▶ _BRIEF_:
Every line below must be reproduced exactly; no pictures are to be included.
---+---
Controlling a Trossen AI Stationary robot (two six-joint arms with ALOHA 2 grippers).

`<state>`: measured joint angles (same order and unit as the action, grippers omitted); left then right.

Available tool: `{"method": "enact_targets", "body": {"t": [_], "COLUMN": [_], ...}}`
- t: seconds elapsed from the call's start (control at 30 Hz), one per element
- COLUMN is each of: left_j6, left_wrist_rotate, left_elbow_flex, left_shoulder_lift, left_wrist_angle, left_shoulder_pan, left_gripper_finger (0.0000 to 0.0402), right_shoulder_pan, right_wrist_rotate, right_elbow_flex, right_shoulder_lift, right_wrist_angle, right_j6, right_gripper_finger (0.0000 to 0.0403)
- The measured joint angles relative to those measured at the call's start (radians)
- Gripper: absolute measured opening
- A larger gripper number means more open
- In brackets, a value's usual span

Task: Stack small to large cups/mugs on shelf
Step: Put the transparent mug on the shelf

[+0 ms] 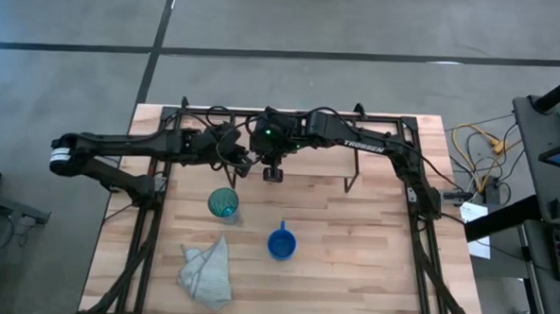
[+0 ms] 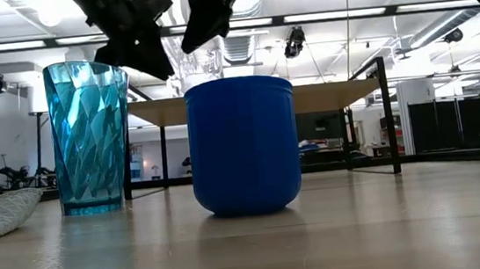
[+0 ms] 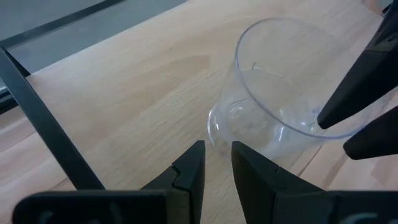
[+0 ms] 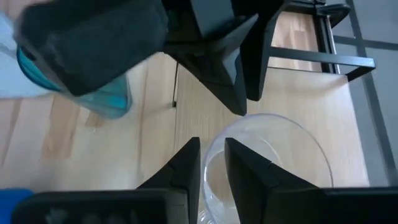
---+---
▶ _FINISHED TASK_:
Controlling a Trossen AI Stationary robot (two six-joint arms with ALOHA 2 grippers).

`<state>`: measured joint angles (same order and unit as the action, grippers omitted); left then right.

Available tool: `{"method": "enact_targets", "body": {"t": [_], "COLUMN": [_], ...}}`
- t: seconds elapsed from the call's start (control at 30 Hz), one per element
- COLUMN is each of: left_j6, left_wrist_rotate, left_elbow_flex, left_shoulder_lift, left_wrist_angle, left_shoulder_pan, left_gripper_finger (0.0000 to 0.0402), right_shoulder_pan, right_wrist_rotate, right_elbow_flex, right_shoulder_lift, right_wrist_angle, right_j6, right_gripper_finger (0.0000 to 0.0403)
- The measured joint angles relative to those measured at the call's start (radians)
- Gripper: absolute measured opening
- A larger gripper number means more open
- In brackets, a value's usual span

Task: Stack small to large cups/mugs on shelf
Step: Put the transparent mug on the shelf

[+0 ms] 
[+0 ms] 
[+0 ms] 
[+0 ms] 

That covers the exercise completely.